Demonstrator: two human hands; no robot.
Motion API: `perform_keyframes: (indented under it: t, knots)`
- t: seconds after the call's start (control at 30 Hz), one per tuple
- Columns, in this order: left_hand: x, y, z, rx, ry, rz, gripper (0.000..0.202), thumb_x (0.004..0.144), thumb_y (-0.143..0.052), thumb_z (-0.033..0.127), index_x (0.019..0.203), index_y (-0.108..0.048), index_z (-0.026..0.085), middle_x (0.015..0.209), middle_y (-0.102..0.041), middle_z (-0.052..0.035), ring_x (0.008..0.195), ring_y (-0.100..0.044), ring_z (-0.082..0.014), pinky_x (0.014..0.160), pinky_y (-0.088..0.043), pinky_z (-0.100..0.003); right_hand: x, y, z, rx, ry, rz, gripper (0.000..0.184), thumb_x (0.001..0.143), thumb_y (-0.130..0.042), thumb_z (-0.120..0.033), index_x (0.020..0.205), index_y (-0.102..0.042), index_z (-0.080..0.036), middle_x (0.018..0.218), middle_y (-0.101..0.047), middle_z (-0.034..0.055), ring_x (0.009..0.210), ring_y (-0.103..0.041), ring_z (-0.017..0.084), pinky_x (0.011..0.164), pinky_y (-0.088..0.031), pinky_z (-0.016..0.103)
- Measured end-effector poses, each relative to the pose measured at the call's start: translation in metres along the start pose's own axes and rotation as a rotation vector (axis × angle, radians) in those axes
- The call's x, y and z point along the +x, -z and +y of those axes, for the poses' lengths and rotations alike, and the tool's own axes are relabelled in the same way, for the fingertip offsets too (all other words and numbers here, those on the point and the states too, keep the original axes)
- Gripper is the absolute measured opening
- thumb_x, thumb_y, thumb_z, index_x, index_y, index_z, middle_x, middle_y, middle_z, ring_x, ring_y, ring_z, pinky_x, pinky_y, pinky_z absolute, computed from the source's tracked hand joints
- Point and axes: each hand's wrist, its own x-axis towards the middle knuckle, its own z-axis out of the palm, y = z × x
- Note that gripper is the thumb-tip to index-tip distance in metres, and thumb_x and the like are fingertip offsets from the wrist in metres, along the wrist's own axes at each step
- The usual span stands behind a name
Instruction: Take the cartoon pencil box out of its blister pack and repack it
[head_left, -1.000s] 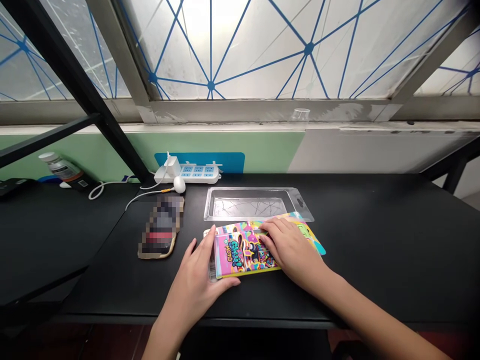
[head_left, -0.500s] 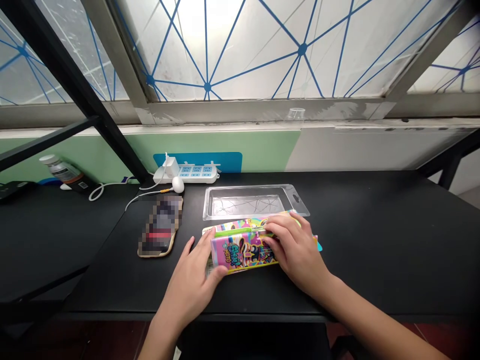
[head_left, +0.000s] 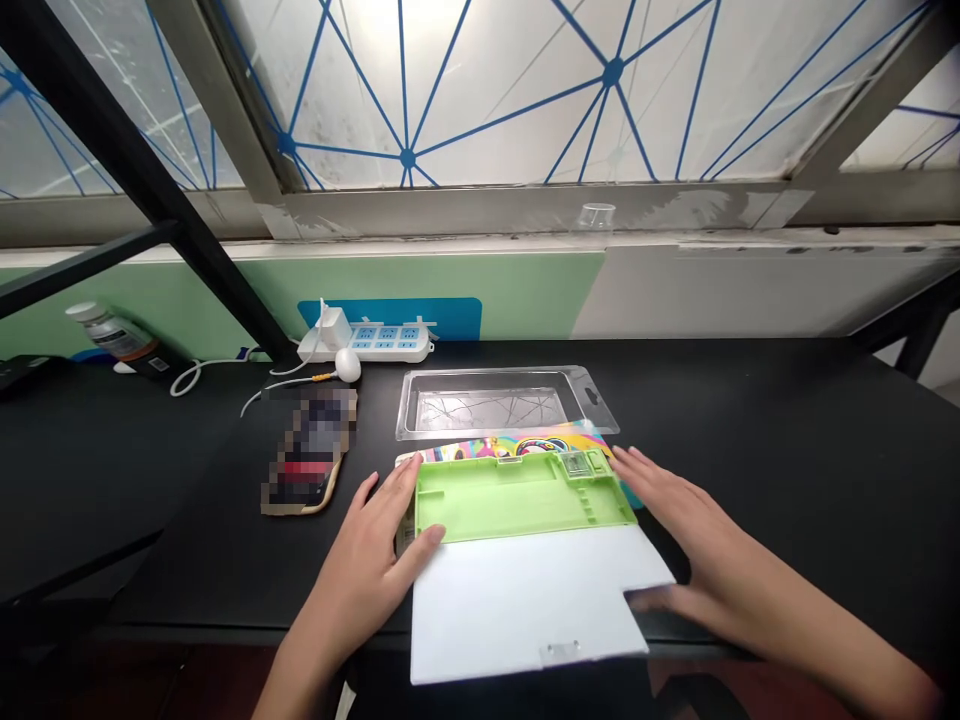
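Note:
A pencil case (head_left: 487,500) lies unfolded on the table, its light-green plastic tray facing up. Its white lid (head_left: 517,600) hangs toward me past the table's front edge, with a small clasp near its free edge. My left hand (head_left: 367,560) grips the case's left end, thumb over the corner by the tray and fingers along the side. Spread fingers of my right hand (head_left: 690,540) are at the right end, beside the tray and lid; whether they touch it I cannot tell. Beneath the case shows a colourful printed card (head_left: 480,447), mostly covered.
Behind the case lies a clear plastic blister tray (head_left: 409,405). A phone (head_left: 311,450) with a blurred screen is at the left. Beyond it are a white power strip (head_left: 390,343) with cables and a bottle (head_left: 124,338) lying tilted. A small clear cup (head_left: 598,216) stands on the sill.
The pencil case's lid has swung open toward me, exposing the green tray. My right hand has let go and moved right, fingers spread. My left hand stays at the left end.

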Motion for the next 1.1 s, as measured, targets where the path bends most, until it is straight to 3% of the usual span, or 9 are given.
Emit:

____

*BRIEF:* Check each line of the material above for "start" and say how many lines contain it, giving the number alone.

*ANSWER BOX:* 2